____ DATA SHOWN

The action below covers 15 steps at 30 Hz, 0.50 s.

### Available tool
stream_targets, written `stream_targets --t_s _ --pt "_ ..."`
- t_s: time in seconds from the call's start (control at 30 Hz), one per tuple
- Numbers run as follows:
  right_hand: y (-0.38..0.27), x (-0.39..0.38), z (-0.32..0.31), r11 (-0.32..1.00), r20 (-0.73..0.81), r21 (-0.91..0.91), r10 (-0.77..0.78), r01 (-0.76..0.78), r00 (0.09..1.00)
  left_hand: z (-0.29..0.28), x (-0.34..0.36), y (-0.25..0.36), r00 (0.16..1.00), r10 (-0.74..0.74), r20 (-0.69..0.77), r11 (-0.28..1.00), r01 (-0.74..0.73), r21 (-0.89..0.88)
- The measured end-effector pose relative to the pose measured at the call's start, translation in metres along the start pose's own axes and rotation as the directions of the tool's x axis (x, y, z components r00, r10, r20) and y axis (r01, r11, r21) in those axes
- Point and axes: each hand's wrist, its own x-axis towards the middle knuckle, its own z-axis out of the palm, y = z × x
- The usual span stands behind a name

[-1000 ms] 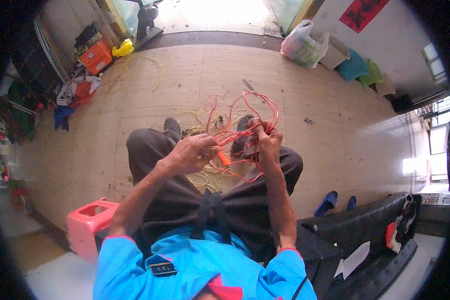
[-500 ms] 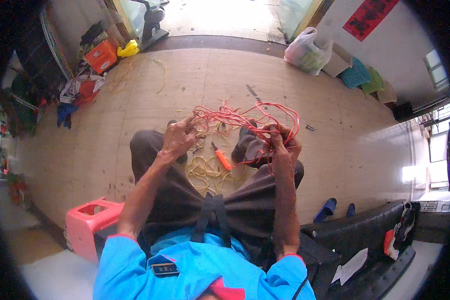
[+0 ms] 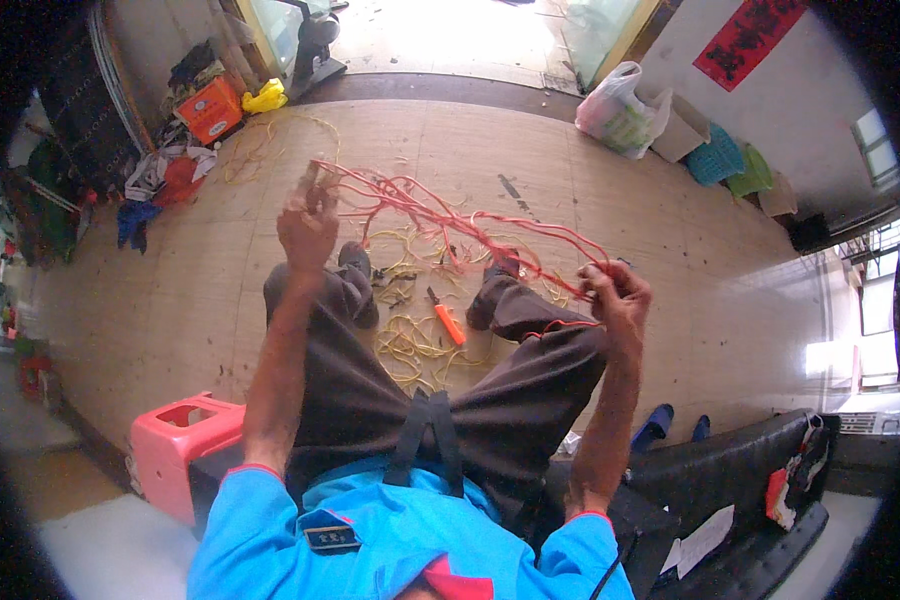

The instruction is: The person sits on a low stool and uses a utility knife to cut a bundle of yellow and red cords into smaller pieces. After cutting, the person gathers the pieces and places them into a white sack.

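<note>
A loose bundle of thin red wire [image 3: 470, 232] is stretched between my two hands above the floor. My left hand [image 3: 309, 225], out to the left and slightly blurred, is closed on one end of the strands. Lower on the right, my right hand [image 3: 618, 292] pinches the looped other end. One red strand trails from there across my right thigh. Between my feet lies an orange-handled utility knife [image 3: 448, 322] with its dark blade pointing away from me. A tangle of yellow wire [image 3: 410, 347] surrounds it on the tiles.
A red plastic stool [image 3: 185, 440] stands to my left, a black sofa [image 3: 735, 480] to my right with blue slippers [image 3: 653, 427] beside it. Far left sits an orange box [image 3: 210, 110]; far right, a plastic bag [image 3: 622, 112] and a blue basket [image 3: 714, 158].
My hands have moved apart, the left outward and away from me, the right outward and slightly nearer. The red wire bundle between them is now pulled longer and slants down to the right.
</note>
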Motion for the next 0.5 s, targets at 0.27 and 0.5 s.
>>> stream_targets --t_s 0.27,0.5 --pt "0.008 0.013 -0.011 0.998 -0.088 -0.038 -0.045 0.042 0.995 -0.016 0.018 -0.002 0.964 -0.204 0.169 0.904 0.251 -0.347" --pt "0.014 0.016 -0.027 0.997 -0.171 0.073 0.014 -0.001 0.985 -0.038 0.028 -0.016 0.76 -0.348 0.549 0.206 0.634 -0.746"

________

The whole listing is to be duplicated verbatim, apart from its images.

ANSWER BELOW:
The action below covers 15 steps at 30 Hz, 0.50 s.

### Available tool
stream_targets, written `stream_targets --t_s _ --pt "_ ..."`
- t_s: time in seconds from the call's start (control at 30 Hz), one per tuple
- Numbers run as follows:
  right_hand: y (-0.38..0.27), x (-0.39..0.38), z (-0.32..0.31), r11 (-0.32..1.00), r20 (-0.73..0.81), r21 (-0.91..0.91), r10 (-0.77..0.78), r01 (-0.76..0.78), r00 (0.09..1.00)
  left_hand: z (-0.29..0.28), x (-0.34..0.36), y (-0.25..0.36), r00 (0.16..1.00), r10 (-0.74..0.74), r20 (-0.69..0.77), r11 (-0.28..1.00), r01 (-0.74..0.73), r21 (-0.89..0.88)
- The measured end-effector pose relative to the pose measured at the call's start, translation in metres along the start pose's own axes and rotation as the directions of the tool's x axis (x, y, z components r00, r10, r20) and y axis (r01, r11, r21) in those axes
- Point and axes: each hand's wrist, its own x-axis towards the middle knuckle, its own z-axis out of the palm, y = z × x
- The usual span stands behind a name

[-1000 ms] 
[-500 ms] 
[+0 ms] 

The instruction is: The person sits on a low stool and uses a utility knife to cut a bundle of yellow and red cords into smaller pieces. After cutting, the person gathers the pieces and places them into a white sack.

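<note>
A loose bundle of thin red wire [image 3: 470, 232] is stretched between my two hands above the floor. My left hand [image 3: 309, 225], out to the left and slightly blurred, is closed on one end of the strands. Lower on the right, my right hand [image 3: 618, 292] pinches the looped other end. One red strand trails from there across my right thigh. Between my feet lies an orange-handled utility knife [image 3: 448, 322] with its dark blade pointing away from me. A tangle of yellow wire [image 3: 410, 347] surrounds it on the tiles.
A red plastic stool [image 3: 185, 440] stands to my left, a black sofa [image 3: 735, 480] to my right with blue slippers [image 3: 653, 427] beside it. Far left sits an orange box [image 3: 210, 110]; far right, a plastic bag [image 3: 622, 112] and a blue basket [image 3: 714, 158].
My hands have moved apart, the left outward and away from me, the right outward and slightly nearer. The red wire bundle between them is now pulled longer and slants down to the right.
</note>
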Motion for the next 0.5 s, targets at 0.27 and 0.5 s.
>>> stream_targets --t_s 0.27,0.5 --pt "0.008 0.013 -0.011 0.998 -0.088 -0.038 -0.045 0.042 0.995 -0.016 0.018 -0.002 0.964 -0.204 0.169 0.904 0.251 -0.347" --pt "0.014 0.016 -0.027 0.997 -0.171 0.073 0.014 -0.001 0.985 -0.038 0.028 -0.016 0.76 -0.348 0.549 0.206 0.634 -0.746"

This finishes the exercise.